EXERCISE GOAL: Would you write out each line of the material below exactly, skipping every picture?

DATASET EXCERPT:

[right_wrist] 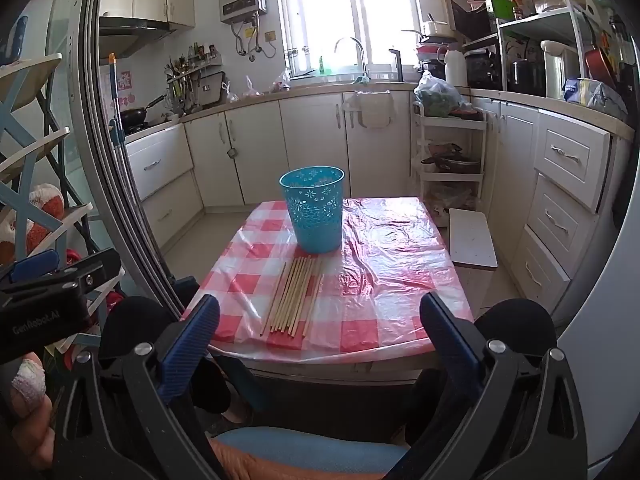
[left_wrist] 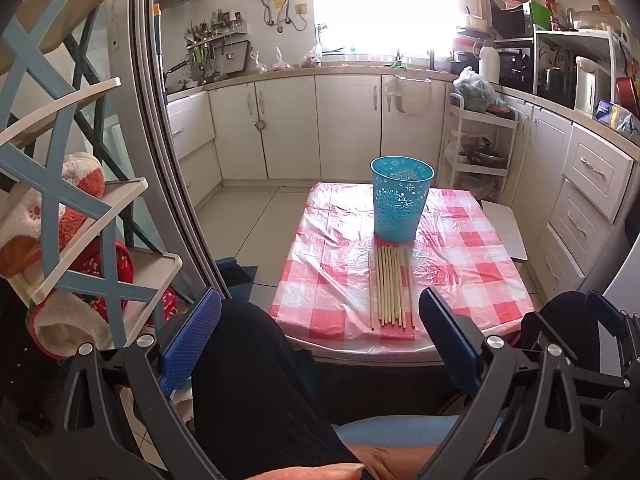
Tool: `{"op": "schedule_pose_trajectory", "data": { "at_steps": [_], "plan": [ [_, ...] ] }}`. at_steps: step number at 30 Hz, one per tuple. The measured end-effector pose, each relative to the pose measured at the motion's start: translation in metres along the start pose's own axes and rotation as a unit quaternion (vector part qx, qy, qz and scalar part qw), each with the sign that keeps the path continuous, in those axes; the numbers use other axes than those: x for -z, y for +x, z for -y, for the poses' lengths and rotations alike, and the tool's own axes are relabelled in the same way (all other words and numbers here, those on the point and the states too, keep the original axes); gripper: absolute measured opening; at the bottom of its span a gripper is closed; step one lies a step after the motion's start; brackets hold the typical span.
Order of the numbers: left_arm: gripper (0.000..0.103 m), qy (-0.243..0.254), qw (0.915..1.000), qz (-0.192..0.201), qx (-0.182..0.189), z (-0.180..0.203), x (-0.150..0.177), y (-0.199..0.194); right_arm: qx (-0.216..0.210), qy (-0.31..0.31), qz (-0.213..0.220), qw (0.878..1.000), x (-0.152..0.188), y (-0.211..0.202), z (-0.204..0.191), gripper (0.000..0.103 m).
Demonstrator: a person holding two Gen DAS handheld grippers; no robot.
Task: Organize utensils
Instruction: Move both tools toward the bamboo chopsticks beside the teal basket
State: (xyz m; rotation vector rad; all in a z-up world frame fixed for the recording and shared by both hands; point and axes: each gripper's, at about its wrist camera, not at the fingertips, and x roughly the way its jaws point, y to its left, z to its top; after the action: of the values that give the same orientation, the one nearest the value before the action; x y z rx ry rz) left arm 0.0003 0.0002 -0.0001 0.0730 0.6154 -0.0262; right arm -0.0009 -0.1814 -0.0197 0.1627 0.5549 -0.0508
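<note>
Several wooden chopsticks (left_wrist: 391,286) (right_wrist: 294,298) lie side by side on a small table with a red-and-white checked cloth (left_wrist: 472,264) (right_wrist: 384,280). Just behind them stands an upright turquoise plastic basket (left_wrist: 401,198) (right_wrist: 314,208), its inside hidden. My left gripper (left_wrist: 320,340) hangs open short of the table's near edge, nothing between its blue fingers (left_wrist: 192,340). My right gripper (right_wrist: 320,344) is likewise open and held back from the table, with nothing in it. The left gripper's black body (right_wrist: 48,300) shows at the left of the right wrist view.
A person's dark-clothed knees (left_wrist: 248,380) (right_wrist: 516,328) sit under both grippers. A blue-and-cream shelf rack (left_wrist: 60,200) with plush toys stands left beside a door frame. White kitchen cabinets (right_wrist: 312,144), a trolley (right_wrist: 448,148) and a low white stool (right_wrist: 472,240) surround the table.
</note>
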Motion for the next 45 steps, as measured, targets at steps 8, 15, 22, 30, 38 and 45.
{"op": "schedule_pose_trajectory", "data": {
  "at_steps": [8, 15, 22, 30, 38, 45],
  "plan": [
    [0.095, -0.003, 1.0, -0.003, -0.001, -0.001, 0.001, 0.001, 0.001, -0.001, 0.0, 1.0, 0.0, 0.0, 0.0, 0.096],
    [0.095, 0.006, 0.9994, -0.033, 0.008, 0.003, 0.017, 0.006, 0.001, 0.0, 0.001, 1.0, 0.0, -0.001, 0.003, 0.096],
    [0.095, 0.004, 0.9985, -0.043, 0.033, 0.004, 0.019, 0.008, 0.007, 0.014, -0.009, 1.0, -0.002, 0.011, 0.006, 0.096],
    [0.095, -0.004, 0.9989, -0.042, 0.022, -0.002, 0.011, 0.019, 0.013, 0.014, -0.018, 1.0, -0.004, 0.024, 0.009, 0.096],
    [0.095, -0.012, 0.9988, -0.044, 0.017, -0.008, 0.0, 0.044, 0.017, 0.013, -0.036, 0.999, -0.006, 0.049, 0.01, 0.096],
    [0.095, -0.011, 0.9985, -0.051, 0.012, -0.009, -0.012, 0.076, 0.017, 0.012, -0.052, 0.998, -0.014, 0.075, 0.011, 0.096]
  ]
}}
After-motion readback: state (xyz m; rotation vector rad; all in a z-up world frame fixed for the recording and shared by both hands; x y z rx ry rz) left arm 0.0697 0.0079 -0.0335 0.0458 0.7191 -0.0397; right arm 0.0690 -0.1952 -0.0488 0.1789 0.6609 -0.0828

TASK RESPONSE:
[right_wrist] 
[left_wrist] 
Tool: `{"op": "schedule_pose_trajectory", "data": { "at_steps": [_], "plan": [ [_, ...] ] }}`. at_steps: step number at 30 Hz, one per tuple. The measured end-effector pose, each relative to the pose measured at the motion's start: translation in metres along the start pose's own axes and rotation as a unit quaternion (vector part qx, qy, qz and scalar part qw), each with the sign that keeps the path continuous, in those axes; the numbers use other axes than those: x for -z, y for +x, z for -y, for the poses' lengths and rotations alike, and the tool's own axes are relabelled in the same way (all other words and numbers here, those on the point and the states too, keep the original axes); gripper: absolute measured opening; at the bottom of its span a gripper is closed; step one lies a step after the motion's start; brackets hold the typical span.
Order of the numbers: left_arm: gripper (0.000..0.103 m), qy (-0.243..0.254), qw (0.915..1.000), qz (-0.192..0.201), qx (-0.182..0.189), z (-0.180..0.203), x (-0.150..0.177), y (-0.199..0.194); right_arm: qx (-0.216..0.210), qy (-0.31..0.31), qz (-0.213..0.220), qw (0.878..1.000), x (-0.152..0.188), y (-0.211..0.202), z (-0.204..0.191), gripper (0.000..0.103 m).
Demonstrator: a person holding two Gen DAS handheld grippers; no robot.
Task: Organize utensils
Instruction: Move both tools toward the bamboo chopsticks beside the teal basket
State: (xyz m; rotation vector rad; all in a z-up world frame fixed for the recording and shared by both hands; point and axes: each gripper's, at about its wrist camera, not at the fingertips, and x roughly the way its jaws point, y to its left, z to its top; after the action: of the values that give the same orientation, the one nearest the value before the action; x y z rx ry rz) left arm 0.0003 0.0002 -0.0001 0.0730 0.6154 -0.0262; right arm -0.0009 -0.1814 -0.0197 0.1627 0.5549 -0.0508
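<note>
Several wooden chopsticks (left_wrist: 391,286) (right_wrist: 294,298) lie side by side on a small table with a red-and-white checked cloth (left_wrist: 472,264) (right_wrist: 384,280). Just behind them stands an upright turquoise plastic basket (left_wrist: 401,198) (right_wrist: 314,208), its inside hidden. My left gripper (left_wrist: 320,340) hangs open short of the table's near edge, nothing between its blue fingers (left_wrist: 192,340). My right gripper (right_wrist: 320,344) is likewise open and held back from the table, with nothing in it. The left gripper's black body (right_wrist: 48,300) shows at the left of the right wrist view.
A person's dark-clothed knees (left_wrist: 248,380) (right_wrist: 516,328) sit under both grippers. A blue-and-cream shelf rack (left_wrist: 60,200) with plush toys stands left beside a door frame. White kitchen cabinets (right_wrist: 312,144), a trolley (right_wrist: 448,148) and a low white stool (right_wrist: 472,240) surround the table.
</note>
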Motion for the next 45 steps, as measured, targets at steps 8, 15, 22, 30, 38 and 45.
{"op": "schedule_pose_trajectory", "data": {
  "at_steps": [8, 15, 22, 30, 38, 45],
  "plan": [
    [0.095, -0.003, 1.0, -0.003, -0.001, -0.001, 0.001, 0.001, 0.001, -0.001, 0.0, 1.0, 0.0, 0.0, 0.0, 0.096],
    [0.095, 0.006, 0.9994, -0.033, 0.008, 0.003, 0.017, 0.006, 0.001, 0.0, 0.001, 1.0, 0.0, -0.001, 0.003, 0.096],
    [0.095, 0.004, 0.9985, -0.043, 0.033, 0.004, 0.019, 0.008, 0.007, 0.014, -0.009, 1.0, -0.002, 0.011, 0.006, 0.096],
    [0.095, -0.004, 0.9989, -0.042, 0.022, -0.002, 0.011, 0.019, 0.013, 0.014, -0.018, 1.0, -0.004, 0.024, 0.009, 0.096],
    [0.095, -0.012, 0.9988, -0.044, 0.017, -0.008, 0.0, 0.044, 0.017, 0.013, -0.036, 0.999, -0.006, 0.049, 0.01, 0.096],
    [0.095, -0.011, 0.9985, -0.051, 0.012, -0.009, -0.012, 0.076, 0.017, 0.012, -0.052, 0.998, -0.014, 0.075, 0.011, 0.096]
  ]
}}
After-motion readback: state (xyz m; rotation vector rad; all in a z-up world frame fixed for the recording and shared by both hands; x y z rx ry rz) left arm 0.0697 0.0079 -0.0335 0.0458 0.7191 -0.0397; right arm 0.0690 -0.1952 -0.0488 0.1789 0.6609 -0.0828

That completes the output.